Activities Newsom will allow [scroll down to Outdoor recreation] include

  • badminton—singles, mind you, doubles are too many
  • BMX biking—but not just pedaling around neighborhood
  • gardening—again, singles. Your kids or spouse aren’t allowed to help
  • car-washing—here, too, no spousal or kid help. And if it’s a kid chore, he’s on his own
  • tree climbing—unspecified as to whether a boost up is allowed
  • picnics (with your stay-home household members only)—but these persons aren’t allowed to participate with you in any of the above. Go figure
  • throwing a football, kicking a soccer ball (not in groups)—apparently you have to go get your own football or soccer ball after you’ve thrown/kicked it. Or maybe you’re allowed to get your dog to fetch

The list goes on. Throwing a baseball or a frisbee isn’t enumerated, so those likely are barred. Newsom claims his list is non-exhaustive, but it’s entirely too detailed and picayune to believe that it’s not nearly so.

This is the sort of micromanagement that demonstrates both the incredible insecurity of the micromanager and his tyrannical tendencies.
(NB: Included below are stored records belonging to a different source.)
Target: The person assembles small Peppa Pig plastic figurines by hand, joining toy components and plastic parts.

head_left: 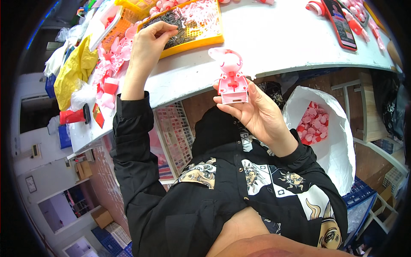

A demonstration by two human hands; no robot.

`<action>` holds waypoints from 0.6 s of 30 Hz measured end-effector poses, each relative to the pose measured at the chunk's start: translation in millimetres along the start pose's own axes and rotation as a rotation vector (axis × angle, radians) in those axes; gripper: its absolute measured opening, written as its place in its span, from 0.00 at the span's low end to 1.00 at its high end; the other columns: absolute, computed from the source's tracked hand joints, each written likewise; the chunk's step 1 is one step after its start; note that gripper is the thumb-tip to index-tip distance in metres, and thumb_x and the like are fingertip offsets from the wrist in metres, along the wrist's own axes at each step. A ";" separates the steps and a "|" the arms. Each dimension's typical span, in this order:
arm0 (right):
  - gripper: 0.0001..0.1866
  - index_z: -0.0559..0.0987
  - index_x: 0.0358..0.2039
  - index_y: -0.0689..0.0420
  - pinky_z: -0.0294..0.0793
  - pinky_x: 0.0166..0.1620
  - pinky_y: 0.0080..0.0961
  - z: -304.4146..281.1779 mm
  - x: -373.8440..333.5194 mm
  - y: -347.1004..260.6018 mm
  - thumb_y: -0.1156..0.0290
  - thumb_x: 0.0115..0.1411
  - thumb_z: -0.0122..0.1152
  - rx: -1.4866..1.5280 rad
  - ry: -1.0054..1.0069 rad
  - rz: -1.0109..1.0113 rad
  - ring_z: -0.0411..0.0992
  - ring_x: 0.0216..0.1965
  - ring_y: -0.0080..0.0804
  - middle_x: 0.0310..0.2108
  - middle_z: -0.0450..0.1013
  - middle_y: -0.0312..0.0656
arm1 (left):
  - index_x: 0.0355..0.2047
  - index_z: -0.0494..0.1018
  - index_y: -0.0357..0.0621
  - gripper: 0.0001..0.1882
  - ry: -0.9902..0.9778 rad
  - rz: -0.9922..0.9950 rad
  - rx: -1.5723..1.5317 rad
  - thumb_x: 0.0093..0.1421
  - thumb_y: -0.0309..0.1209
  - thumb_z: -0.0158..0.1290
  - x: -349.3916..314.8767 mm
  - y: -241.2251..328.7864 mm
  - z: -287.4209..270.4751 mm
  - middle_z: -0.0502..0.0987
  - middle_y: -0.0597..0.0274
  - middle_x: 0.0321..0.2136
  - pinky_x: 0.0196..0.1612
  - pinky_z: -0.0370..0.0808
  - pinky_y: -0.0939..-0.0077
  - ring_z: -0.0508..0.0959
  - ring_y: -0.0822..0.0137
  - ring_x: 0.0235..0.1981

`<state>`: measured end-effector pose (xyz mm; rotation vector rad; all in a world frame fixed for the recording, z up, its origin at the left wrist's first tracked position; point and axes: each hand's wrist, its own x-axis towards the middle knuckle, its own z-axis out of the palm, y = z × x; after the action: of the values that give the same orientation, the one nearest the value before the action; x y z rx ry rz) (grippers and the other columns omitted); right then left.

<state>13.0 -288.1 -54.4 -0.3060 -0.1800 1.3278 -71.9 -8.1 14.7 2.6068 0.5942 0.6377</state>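
My right hand (252,105) grips a pink plastic toy figure (231,73) by its lower end. The figure stands upright above the lap, just off the table's front edge, with a rounded head, a hollow open body and red parts inside. My left hand (150,45) is over the yellow tray (192,47), its thumb and forefinger pinched together. Anything between those fingertips is too small to make out. Under them lies a heap of small dark parts (173,37); small pale pink parts (203,16) fill the tray's other side.
Pink plastic pieces (112,85) and a yellow bag (75,73) lie at the table's left. A red-cased phone (339,23) rests at the far right among pink parts. Right of my lap stands a white sack (342,141) holding pink pieces. The white table (265,38) curves across the front.
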 end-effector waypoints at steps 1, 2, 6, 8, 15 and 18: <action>0.27 0.59 0.59 0.63 0.71 0.57 0.42 0.0 0.0 0.3 0.55 0.69 0.42 -0.002 0.000 0.000 0.69 0.55 0.49 0.53 0.67 0.52 | 0.37 0.79 0.37 0.08 0.017 0.018 -0.003 0.61 0.28 0.55 -0.8 -0.9 0.1 0.81 0.63 0.31 0.39 0.74 0.83 0.79 0.77 0.33; 0.27 0.59 0.59 0.63 0.71 0.57 0.42 0.1 0.1 0.6 0.55 0.69 0.42 -0.002 -0.001 0.001 0.69 0.55 0.49 0.53 0.67 0.52 | 0.37 0.79 0.37 0.08 0.018 0.017 -0.003 0.61 0.28 0.55 -1.0 -0.8 -0.3 0.81 0.63 0.31 0.39 0.74 0.83 0.79 0.77 0.33; 0.27 0.58 0.59 0.63 0.71 0.57 0.42 0.6 0.2 0.3 0.56 0.69 0.42 -0.002 -0.001 0.000 0.69 0.54 0.49 0.53 0.67 0.52 | 0.36 0.77 0.37 0.07 0.033 0.083 0.168 0.61 0.28 0.54 2.5 8.7 -0.1 0.81 0.59 0.31 0.38 0.74 0.81 0.80 0.73 0.34; 0.27 0.58 0.59 0.64 0.71 0.57 0.41 1.1 0.2 0.2 0.56 0.69 0.42 -0.001 0.002 0.003 0.69 0.54 0.50 0.52 0.67 0.52 | 0.36 0.76 0.36 0.07 0.033 0.075 0.225 0.60 0.28 0.55 3.5 10.3 0.0 0.81 0.58 0.30 0.38 0.74 0.80 0.80 0.72 0.33; 0.27 0.58 0.59 0.64 0.72 0.57 0.41 -0.1 -0.2 -0.8 0.56 0.69 0.42 0.004 0.004 -0.005 0.69 0.55 0.50 0.53 0.66 0.53 | 0.31 0.76 0.38 0.09 0.016 -0.027 0.147 0.57 0.32 0.59 3.9 14.4 -0.1 0.80 0.61 0.26 0.33 0.73 0.82 0.79 0.73 0.28; 0.28 0.58 0.60 0.64 0.72 0.57 0.41 -0.9 -0.5 -1.1 0.56 0.69 0.42 0.004 0.003 -0.010 0.68 0.55 0.50 0.53 0.66 0.53 | 0.29 0.77 0.38 0.11 -0.003 -0.090 0.184 0.56 0.35 0.61 5.1 19.0 -1.5 0.80 0.62 0.25 0.31 0.72 0.83 0.78 0.74 0.26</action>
<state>14.2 -289.0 -54.9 -0.3035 -0.1766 1.3178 -62.8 -21.1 26.4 2.7307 0.7985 0.5751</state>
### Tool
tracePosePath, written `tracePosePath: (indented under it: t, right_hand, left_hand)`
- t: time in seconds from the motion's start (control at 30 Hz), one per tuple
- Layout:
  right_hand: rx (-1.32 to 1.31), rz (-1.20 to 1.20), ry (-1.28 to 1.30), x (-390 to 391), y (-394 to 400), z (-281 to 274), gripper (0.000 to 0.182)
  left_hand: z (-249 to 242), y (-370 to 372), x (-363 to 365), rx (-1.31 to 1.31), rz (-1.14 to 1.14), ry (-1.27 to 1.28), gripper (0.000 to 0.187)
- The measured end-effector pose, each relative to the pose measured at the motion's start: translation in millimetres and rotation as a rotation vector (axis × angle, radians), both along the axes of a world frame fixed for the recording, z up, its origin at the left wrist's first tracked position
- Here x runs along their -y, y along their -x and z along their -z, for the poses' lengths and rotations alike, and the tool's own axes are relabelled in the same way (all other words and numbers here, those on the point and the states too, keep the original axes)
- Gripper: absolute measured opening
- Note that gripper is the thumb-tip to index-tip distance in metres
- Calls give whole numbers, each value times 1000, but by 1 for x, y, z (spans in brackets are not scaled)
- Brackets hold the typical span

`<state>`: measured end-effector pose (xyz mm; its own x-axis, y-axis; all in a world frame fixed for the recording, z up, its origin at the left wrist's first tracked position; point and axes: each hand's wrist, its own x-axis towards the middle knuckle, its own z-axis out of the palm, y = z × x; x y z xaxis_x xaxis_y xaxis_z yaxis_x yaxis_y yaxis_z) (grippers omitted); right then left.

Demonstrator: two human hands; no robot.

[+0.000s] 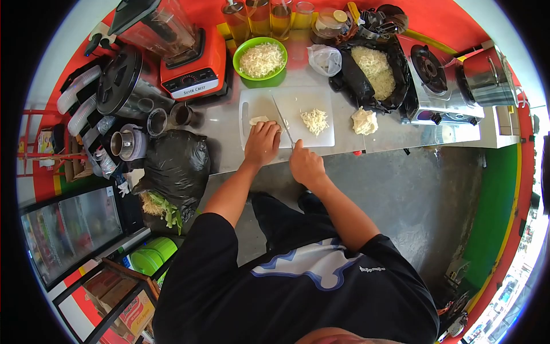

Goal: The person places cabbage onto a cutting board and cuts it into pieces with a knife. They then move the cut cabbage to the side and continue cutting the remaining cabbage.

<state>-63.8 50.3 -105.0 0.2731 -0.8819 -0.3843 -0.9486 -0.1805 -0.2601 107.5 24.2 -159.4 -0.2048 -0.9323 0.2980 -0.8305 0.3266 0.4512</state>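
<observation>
Counter: a long steel worktop (229, 123), smooth and grey, set against red walls with a rough concrete floor below.
Blender: an orange-based machine (192, 71) with a clear jug, at the counter's far left.
Stove: a steel gas burner (438, 86) at the right end, a lidded metal pot (487, 77) just beside it.
Black bag: glossy crumpled plastic (375, 71) lying open on the counter, holding a heap of pale shreds.
Cutting board: a white plastic rectangle (301, 106) in the middle of the counter, with a small mound of shredded pieces (315, 120) on its right half.
Green bowl: round, full of pale shreds (260, 57), behind the board.
Left hand: (262, 142) lies palm down on the board, fingers curled over a pale chunk (258, 120) and pressing it.
Right hand: (306, 163) is closed in a fist around the handle of a knife (283, 123), whose thin blade slants across the board next to the chunk.
</observation>
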Motion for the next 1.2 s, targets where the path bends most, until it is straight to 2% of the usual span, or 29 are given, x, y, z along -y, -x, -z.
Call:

This is not the freedom and personal responsibility that Californians used to have.

Cowardice and Bigotry

The US Army’s 10th Mountain Division has a Facebook page, and its main page used to have videos posted by Division chaplains Major Scott Ingram and Captain Amy Smith suggesting some prayers.

Of course, the Military Religious Freedom Foundation objected, demanding the posts be taken down and put somewhere else. Such religious bigotry is standard fare for the Left.

What’s especially despicable, though, is the response of those in charge of the Division. Instead of fighting the bigotry, those managers answered the objections by taking the posts down.  Michael Berry, General Counsel for First Liberty Institute, has the right of it.

I cannot believe the legendary US Army’s 10th Mountain Division raised the white flag of surrender to an anti-religious freedom zealot.

Perhaps the Division commander needs to be relieved of his duties. He plainly doesn’t have the…heart…for a leadership post.